[PATCH 0/28] Pid namespaces (two models)

Andrew Morton akpm at linux-foundation.org
Tue Jun 19 16:00:09 PDT 2007


On Fri, 15 Jun 2007 19:55:43 +0400
Pavel Emelianov <xemul at openvz.org> wrote:

> Long ago Sukadev and I sent two approaches for pid namespaces - the
> hierarchical model in which namespaces are nested into each other,
> and the flat model, where pids have only two values and creation of
> level 3 namespace is prohibited.
> 
> After that I showed that multilevel model introduces a noticeable
> overhead of approximately 1-2% to kernel standard operations like
> fork() and getpid(). At the same time flat model showed no performance
> hit on these tests.
> 
> Nevertheless multilevel model is worth living.
> 
> This set introduces booth models each under its config option. The
> set is logically splitted into the following parts:

Making this configurable sounds like a very bad idea to me, from the
maintainablility/testability/understandability POV.
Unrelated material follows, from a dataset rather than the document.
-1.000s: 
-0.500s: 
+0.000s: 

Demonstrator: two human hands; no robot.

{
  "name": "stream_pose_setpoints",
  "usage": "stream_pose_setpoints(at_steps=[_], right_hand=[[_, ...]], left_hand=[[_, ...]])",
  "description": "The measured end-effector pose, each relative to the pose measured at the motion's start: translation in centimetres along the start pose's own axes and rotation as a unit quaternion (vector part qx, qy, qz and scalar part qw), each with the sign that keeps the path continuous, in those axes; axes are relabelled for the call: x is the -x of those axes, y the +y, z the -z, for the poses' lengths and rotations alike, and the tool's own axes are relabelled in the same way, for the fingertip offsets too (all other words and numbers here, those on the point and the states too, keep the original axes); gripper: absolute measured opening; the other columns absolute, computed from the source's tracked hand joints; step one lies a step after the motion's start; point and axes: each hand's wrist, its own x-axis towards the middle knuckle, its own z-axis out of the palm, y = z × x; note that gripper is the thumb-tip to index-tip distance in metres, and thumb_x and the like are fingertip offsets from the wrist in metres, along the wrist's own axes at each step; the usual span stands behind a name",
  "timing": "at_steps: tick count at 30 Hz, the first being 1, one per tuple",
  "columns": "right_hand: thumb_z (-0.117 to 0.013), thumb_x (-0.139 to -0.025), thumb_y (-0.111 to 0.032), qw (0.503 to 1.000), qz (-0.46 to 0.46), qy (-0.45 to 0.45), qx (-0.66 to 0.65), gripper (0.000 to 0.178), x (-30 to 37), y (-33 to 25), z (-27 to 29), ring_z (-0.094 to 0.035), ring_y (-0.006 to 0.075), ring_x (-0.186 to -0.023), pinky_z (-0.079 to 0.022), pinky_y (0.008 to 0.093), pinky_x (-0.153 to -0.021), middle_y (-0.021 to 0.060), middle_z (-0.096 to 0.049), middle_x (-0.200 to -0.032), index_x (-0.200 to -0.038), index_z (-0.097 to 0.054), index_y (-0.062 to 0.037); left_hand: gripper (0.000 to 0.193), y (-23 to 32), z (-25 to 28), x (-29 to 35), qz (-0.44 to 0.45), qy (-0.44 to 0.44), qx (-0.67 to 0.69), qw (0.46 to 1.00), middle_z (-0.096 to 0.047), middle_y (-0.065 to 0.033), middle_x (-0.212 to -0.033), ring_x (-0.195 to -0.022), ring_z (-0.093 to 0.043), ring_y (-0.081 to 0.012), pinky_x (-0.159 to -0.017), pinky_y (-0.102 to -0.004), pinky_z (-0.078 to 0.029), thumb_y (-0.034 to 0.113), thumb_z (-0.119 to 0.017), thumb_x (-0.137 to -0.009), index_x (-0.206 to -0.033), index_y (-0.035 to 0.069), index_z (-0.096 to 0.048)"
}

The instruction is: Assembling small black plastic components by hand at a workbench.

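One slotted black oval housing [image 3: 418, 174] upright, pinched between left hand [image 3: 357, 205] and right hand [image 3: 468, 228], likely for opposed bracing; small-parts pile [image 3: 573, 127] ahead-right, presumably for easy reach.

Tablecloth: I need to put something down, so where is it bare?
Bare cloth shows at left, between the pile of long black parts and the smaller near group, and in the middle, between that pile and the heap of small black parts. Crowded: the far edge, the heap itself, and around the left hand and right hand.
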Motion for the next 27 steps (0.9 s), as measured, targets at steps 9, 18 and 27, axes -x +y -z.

We should just make up our minds and do it one way, do it right?

I assume that means hierarchical.  

> The following tests were run:
> [1] nptl perf test
> [2] getpid() speed
> [3] ltp (not for speed, but for kernel API checks)
> 
> The testing results summary:
> * Flat model provides zero overhead in init namespace for all the 
> tests and less than 7% in the namespace for nptl test only.
> * Multilevel model provides up to 2% overhead in init namespace and
> more than 10% for nptl test in the level 2 namespace.
> 

So that means we take a 3% hit in these operations when PID_NS_MULTILEVEL
is enabled but the system isn't using containers at all?

If so, I'm surprised that the cost is this high.  This should be the first
thing we should optimise and I bet there's some quicky way of doing it.